AUVSI Day 2: Unmanned to Autonomous - You're on Your Own
Critical to the future of unmanned aerial systems (UAS) is the ability to fly within the regulations issued by the FAA. Past FAA regulations imposed restrictions defined by vehicle mass, speed, altitude and line-of-sight requirements. Flying beyond-the-line-of-sight (BLOS), however, will be required to evolve this industry toward the numerous applications now in development and keep the U.S. in a competitive market position. Safety within the airspace is critical, however. At the AUVSI conference today, FAA Administrator Michael Huerta issued the latest FAA initiative to mature small UAS BLOS operations (FAA press release).
Most existing commercial unmanned systems still operate with a man in the loop for control and situational awareness. It’s not particularly difficult to build and fly a variety of UAS platforms with man in the loop and, typically, within line of sight. Autonomy is the interesting next step in the unmanned systems evolution—and it’s an entirely different ballgame when it comes to computing: computing from the perspective of safety, and computing from the perspective of awareness.
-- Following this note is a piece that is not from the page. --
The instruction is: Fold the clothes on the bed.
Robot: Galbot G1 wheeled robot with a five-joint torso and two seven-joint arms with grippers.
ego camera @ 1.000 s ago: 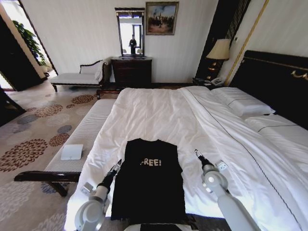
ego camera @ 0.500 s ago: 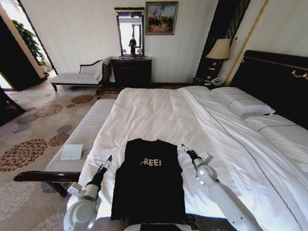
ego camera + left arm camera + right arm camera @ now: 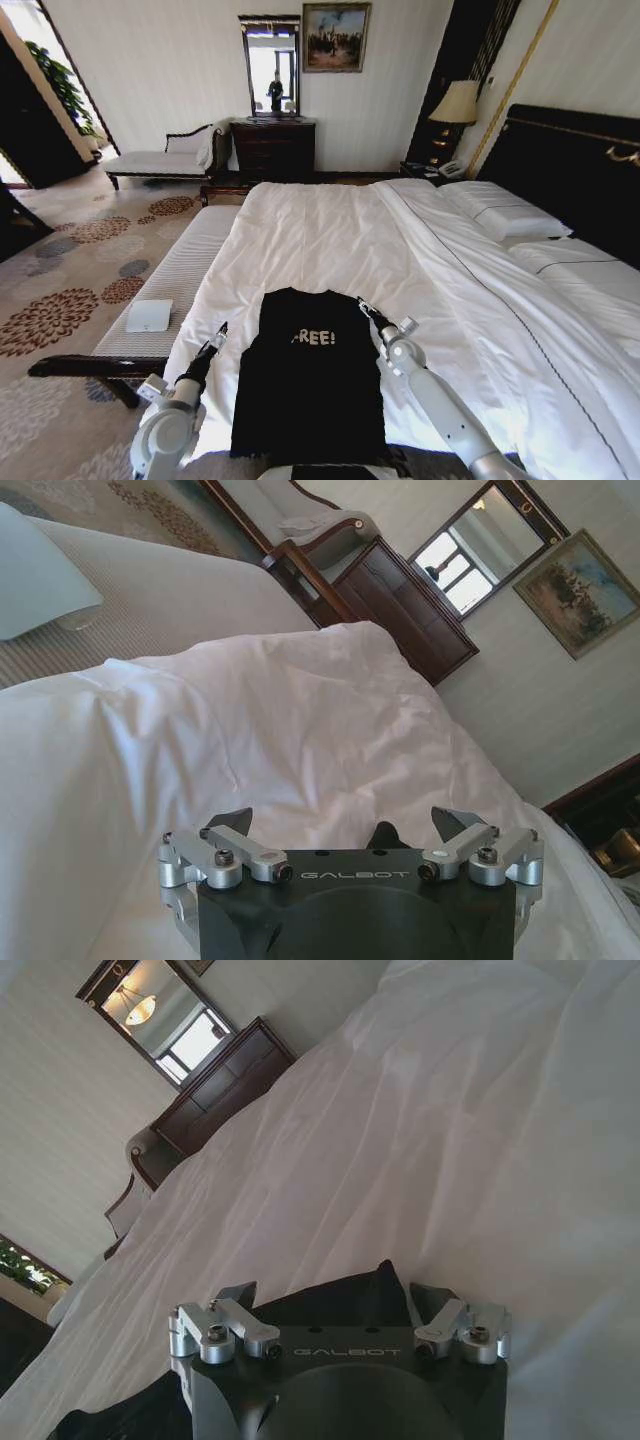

Autonomy requires brains and perception. The ability of an unmanned system to be truly autonomous requires human-like ability to see, hear, touch, understand, judge and act. In many cases, the on-board sensor suite and computing requirements to achieve autonomy can eclipse payload sophistication—and the level of autonomy can vary considerably depending on the unmanned platform and its desired BLOS capabilities.
Computers, and the application, are the brains of course. IBM’s high-performance Watson computer was an impressive feat against Jeopardy contestants a few short years ago. It was also very large and needed lots of power. It used to consume the size of a typical bedroom, but now I understand they’ve got it down to the size of a large rackmount server (perhaps it reaches back into the cloud?). But in the world of unmanned systems, size matters, at least for platforms that need to fly—and high performance compute capacity is still required to perceive and process the environment and execute tasks, autonomously.
Perception ideally needs a high-fidelity 3D sensed environment. Again, the degree depends on, among other factors, the platform and the application, together with environment and safety requirements. Multi-sensor data fusion provides a more complete and accurate representation, and can use different sensing modalities offering more reliable perception, particularly in challenging environments. The computational requirements for image and radar processing are demanding enough as it is for SWaP-constrained platforms. The added requirements for understanding and acting usually leverage Bayesian-type statistical computational frameworks and other fusion methodologies, and these require high computationally capacity. This is particularly challenging for real time environments.
Processor technology continues to make significant leaps in density, power and performance. GE offers compelling computing solutions for unmanned systems payload and perception processing that leverage GPU co-processing in power efficient SoCs (game changing on-board processing). It’s the same basic technology that runs the highest performance desktop graphics cards, that power the world’s 10 most powerful supercomputers, and that some luxury car manufacturers use in their piloted driving initiatives. These GE solutions are engineered onto industry standard embedded computing form factors, enabling quick development and deployment on to UAS platforms.
TeraFLOPS performance used to be the privileged domain of these high-end supercomputers. Now, it will fit in the palm of your hand and permit unmanned systems to be on their own.